Having a steaming bowl of oatmeal is an excellent whole grain breakfast to promote better health.
Oats are cereal grain loaded with fiber, protein, and nutrients like iron, magnesium, potassium, selenium, folate, and omega-3 fatty acids. Moreover, they contain powerful phytonutrients and antioxidants for your health.
To boost the health benefits of oatmeal, simply add nuts, fruits, or spices. Do not add too much sugar, though. Instead, let the natural flavors of the fruits and spices enhance its taste.

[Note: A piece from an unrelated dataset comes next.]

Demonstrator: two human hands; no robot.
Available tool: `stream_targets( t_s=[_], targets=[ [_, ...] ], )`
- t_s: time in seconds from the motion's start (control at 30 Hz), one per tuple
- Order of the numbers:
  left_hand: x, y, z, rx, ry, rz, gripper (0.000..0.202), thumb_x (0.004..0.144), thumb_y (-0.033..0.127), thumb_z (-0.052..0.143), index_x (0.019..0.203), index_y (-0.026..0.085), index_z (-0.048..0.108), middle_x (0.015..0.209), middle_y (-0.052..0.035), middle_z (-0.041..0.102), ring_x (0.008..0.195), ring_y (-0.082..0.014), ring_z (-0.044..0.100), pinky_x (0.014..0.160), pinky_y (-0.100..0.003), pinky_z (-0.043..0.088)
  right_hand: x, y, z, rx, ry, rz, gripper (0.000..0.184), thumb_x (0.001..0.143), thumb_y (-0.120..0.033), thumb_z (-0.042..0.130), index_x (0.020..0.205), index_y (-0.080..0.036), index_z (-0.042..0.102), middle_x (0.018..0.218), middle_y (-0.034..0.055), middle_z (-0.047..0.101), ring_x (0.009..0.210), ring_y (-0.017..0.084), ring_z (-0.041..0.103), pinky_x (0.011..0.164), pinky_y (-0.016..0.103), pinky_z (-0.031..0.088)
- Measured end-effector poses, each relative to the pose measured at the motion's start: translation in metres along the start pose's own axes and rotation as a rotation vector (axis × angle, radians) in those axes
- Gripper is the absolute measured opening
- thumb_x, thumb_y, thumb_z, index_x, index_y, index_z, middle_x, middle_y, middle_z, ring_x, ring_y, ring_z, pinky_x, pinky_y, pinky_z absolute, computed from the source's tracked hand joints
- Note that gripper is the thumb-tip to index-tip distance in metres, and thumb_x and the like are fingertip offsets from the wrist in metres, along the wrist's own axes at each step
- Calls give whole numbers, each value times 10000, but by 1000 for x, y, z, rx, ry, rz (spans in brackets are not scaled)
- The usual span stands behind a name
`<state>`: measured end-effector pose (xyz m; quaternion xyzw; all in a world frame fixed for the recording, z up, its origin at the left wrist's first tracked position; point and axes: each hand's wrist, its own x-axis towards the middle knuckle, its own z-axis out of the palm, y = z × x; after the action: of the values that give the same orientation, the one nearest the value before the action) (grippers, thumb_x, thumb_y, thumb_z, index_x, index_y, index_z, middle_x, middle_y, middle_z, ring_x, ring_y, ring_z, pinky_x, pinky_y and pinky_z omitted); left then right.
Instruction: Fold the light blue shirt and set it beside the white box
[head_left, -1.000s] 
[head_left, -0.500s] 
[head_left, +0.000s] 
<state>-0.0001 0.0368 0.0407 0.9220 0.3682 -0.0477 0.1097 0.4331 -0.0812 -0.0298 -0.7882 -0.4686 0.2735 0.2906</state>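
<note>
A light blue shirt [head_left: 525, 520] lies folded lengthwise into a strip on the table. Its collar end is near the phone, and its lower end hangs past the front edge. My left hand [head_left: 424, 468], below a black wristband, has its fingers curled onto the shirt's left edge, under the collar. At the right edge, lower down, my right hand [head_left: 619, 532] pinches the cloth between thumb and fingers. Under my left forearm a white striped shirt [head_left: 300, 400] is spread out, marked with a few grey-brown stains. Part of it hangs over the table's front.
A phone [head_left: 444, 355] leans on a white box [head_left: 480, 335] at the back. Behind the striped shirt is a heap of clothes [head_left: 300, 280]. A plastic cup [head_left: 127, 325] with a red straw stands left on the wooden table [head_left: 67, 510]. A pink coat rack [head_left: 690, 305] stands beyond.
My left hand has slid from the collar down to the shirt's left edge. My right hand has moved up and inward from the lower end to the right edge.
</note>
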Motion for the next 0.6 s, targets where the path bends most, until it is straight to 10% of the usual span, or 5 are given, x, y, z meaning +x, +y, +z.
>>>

Here are the top 10 health benefits of oatmeal.
1. Lowers Cholesterol
The fiber present in oatmeal has lipid-lowering benefits. The beta-glucan soluble fiber lowers LDL (“bad” cholesterol) levels and decreases intestinal absorption of cholesterol.
The U.S. Food and Drug Administration recommends a daily intake of 3 grams of beta-glucan to lower LDL cholesterol. Just one-half cup of old-fashioned oats contains about 2 grams of this soluble fiber.
In addition, oatmeal contains an antioxidant called avenanthramide that protects against LDL oxidation. A study published in The Journal of Nutrition in 2004 suggests that these antioxidant compounds give even better results when combined with vitamin C.
So to enhance the cholesterol-lowering effects, combine your oatmeal with a vitamin C-rich food such as an orange.
2. Reduces Cardiovascular Risk
Oatmeal is rich in antioxidants that fight free radicals and reduce oxidative stress and inflammation that contribute to atherosclerosis or hardening of the arteries- a leading cause of heart attacks.
Also, the lignans present in oats help prevent heart disease and the beta-glucans promote heart health and have been found to improve ischemic heart injury. This superfood also offers significant cardiovascular benefits for postmenopausal women.
3. Aids in Weight Loss
An oatmeal breakfast is great for those striving to lose those extra pounds and maintain a healthy body weight. Being rich in protein and fiber, it makes you feel fuller and satiated.
A 2013 study published in the Journal of the American College of Nutrition suggests that oatmeal provides more filling fiber than other cereals.
Researchers have also compared the effects of unflavored instant oatmeal and oat-based cold cereals and found that the former is better at keeping you fuller and reducing your subsequent energy intake.
They reported that the processing of the soluble fiber beta-glucan in manufacturing cold cereals renders it less effective. These findings were presented at Experimental Biology 2013. Higher levels of beta-glucan are associated with a higher level of peptides, which are appetite-control hormones.
4. Stabilizes Blood Sugar
Oatmeal contains high-quality carbohydrates that provide a steady source of energy compared to other breakfast options. Being high in fiber, the body digests it slower and it does not cause a spike in blood glucose levels.
Moreover, scientific studies have found that regular consumption of whole grains like oats reduces the risk of developing Type 2 diabetes.
5. Lowers High Blood Pressure
A 2002 study published in the Journal of Family Practice showed that regular consumption of oat cereal helps reduce systolic and diastolic blood pressure in people with mild or borderline hypertension.
Oat bran and whole oats are particularly useful for controlling high blood pressure. Plus, the fiber and magnesium content in oatmeal slow down the formation of plaque and help increase blood flow.
A daily serving of whole oats and adding more whole grain products to your diet will help control high blood pressure and reduce your risk for heart attacks.
6. Protects Against Breast Cancer
Oatmeal is rich in phytochemicals like lignans and enterolactone that protect against cancers. Enterolactone, in particular, has been found to be effective in preventing breast and other hormone-related cancers.
In addition, the soluble fiber in oats, rye, and other similar foods has a direct impact on breast cancer cells.
A 2007 study published in the International Journal of Epidemiology also shows that premenopausal women with a diet rich in whole grains may reduce their risk of developing breast cancer by 41 percent.